Directions for this task: After finding the line containing "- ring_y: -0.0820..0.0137" below, please output that line and each following one through the line containing "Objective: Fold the", exactly as written.

Stored data entries:
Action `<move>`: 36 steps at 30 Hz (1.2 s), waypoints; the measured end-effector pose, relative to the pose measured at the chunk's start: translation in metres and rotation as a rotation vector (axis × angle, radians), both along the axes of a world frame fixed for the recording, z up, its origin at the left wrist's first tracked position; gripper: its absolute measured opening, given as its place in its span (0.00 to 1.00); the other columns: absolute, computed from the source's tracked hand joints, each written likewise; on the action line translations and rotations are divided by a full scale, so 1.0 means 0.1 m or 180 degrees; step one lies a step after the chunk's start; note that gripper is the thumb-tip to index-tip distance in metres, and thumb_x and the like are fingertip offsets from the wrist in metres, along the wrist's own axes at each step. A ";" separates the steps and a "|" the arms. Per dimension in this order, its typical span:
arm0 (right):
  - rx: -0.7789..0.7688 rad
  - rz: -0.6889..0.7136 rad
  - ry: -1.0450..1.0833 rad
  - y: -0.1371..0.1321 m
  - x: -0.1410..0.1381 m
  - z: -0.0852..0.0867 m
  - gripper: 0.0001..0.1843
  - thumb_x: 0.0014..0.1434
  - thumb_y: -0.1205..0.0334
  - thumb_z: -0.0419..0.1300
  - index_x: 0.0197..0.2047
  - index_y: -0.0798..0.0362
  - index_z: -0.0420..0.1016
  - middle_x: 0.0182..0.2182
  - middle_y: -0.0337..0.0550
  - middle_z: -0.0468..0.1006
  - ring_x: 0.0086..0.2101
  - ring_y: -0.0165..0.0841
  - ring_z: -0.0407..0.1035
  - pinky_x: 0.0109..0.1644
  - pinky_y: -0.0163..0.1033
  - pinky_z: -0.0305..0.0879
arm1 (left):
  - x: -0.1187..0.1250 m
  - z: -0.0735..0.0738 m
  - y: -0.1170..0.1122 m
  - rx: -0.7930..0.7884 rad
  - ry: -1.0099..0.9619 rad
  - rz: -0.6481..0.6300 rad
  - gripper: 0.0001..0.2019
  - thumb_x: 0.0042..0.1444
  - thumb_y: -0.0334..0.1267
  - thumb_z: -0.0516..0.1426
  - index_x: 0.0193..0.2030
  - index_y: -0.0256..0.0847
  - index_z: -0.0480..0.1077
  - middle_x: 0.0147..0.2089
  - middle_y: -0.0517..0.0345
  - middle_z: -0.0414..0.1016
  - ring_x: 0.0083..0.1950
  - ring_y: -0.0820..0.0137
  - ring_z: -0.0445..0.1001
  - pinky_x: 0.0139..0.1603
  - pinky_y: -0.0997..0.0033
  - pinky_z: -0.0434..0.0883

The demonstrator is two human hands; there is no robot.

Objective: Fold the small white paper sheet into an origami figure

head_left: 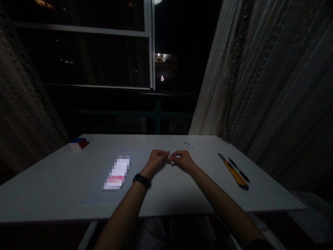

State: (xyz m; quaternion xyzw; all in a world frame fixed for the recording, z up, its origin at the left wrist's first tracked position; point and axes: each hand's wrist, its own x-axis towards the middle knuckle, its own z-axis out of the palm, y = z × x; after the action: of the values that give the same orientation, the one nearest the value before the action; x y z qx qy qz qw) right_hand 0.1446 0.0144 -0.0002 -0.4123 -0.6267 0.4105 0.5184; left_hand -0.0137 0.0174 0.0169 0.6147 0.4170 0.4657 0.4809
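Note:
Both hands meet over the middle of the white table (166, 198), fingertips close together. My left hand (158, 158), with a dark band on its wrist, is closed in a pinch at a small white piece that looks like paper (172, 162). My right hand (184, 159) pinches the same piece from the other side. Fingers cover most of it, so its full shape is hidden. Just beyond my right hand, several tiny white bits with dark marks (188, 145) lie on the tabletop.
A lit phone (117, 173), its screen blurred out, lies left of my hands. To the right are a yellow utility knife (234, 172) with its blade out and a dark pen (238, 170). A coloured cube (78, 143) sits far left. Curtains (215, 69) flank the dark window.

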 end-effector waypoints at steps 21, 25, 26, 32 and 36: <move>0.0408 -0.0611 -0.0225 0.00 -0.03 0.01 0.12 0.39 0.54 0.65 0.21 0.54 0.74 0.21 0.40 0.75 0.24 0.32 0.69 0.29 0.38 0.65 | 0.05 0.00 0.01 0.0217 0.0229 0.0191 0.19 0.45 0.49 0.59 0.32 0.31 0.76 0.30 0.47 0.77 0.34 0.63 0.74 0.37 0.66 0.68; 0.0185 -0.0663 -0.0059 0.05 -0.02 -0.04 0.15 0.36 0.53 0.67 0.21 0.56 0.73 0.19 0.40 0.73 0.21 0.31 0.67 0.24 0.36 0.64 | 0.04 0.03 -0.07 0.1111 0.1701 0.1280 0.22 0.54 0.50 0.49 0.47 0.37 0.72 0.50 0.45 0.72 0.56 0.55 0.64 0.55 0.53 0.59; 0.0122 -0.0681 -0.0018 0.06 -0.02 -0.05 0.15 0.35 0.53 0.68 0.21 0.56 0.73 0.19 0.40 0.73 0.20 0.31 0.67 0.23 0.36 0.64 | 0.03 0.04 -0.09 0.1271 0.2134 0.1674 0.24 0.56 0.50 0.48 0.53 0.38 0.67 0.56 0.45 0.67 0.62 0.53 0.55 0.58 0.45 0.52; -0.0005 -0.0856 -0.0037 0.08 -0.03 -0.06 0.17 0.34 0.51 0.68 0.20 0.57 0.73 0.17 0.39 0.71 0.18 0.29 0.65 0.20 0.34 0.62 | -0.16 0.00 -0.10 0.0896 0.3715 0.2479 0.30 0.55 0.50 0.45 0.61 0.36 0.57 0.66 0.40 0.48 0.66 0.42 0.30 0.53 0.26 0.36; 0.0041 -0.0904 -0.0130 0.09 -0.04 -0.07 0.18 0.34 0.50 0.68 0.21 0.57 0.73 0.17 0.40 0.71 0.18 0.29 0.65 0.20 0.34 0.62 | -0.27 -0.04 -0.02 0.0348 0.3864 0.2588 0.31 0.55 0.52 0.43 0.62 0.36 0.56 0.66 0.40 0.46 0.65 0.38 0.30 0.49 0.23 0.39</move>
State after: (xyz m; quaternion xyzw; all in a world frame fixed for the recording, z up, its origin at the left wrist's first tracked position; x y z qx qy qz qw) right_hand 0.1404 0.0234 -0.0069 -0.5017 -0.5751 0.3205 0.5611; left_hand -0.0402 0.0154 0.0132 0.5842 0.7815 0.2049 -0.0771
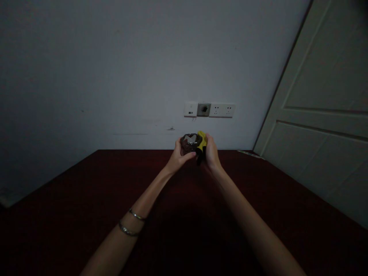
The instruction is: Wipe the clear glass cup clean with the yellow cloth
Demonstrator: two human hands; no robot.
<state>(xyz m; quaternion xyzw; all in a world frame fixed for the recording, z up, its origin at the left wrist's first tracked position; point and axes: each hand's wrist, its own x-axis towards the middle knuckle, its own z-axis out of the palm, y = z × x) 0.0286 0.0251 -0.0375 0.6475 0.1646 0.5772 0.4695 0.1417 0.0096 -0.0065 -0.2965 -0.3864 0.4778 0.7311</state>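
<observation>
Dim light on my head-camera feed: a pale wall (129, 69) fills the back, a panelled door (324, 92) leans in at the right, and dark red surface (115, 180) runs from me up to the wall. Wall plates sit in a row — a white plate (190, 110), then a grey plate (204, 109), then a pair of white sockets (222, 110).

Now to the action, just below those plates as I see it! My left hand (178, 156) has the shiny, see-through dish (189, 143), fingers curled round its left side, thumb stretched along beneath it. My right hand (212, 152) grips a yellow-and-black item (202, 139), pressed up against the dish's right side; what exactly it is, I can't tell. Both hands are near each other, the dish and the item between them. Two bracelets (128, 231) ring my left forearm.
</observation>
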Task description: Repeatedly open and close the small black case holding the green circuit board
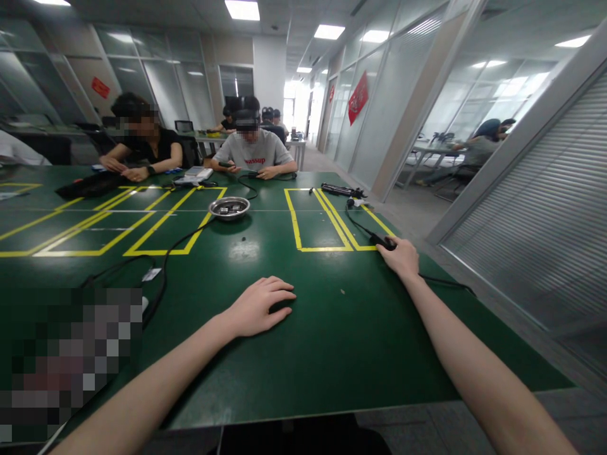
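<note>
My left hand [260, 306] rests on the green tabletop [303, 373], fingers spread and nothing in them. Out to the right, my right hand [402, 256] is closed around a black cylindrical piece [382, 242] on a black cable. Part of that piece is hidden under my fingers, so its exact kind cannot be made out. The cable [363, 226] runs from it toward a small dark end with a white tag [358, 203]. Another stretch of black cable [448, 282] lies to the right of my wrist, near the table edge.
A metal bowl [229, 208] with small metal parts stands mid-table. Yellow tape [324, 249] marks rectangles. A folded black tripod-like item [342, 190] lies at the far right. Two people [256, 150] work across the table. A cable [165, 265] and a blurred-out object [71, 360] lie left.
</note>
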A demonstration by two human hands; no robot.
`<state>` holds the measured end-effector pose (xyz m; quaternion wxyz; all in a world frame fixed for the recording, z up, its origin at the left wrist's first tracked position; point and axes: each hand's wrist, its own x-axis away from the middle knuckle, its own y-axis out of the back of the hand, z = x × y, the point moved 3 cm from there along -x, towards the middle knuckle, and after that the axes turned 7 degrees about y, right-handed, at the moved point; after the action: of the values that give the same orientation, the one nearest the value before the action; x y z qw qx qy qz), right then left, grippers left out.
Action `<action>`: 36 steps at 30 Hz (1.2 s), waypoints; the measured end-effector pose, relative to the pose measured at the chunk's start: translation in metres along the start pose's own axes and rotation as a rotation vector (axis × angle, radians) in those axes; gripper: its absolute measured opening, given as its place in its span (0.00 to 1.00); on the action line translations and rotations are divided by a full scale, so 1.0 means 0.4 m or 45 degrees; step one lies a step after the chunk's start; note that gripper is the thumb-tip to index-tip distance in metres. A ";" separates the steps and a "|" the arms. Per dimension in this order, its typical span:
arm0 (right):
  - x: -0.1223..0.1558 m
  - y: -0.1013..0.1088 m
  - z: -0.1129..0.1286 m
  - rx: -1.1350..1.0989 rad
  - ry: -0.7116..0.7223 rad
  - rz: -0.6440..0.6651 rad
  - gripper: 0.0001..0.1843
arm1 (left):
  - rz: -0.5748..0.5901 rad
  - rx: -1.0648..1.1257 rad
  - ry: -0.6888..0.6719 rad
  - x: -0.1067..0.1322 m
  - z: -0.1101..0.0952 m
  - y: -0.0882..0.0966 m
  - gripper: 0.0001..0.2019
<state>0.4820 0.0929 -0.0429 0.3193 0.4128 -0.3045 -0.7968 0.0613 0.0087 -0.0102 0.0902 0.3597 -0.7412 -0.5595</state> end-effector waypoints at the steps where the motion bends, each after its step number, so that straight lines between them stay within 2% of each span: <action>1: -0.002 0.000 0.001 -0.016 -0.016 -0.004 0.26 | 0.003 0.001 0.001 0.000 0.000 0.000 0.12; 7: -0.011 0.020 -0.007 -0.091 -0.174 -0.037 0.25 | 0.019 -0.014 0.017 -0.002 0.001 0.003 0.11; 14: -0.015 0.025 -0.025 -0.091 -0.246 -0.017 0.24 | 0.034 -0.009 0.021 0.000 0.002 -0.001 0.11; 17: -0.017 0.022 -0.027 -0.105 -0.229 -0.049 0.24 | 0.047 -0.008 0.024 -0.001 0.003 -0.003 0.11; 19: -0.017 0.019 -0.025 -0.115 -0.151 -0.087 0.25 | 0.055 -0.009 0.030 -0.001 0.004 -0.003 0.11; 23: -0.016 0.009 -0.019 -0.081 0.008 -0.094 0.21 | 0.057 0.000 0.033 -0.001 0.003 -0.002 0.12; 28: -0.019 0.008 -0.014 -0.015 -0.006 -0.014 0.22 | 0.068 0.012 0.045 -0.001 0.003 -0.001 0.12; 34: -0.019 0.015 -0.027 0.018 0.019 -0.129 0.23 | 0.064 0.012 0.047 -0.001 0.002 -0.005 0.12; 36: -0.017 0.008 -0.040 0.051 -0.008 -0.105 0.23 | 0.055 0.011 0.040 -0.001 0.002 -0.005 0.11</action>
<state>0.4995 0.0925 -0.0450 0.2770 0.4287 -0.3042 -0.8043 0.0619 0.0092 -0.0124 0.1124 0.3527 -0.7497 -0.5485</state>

The completed task:
  - ring_y: -0.0820..0.0137
  - ring_z: -0.0445..0.1001
  - pinky_x: 0.0139..0.1603
  - pinky_y: -0.0997..0.0033
  - pinky_z: -0.0434..0.0883

The demonstrator is two human hands; there is no robot.

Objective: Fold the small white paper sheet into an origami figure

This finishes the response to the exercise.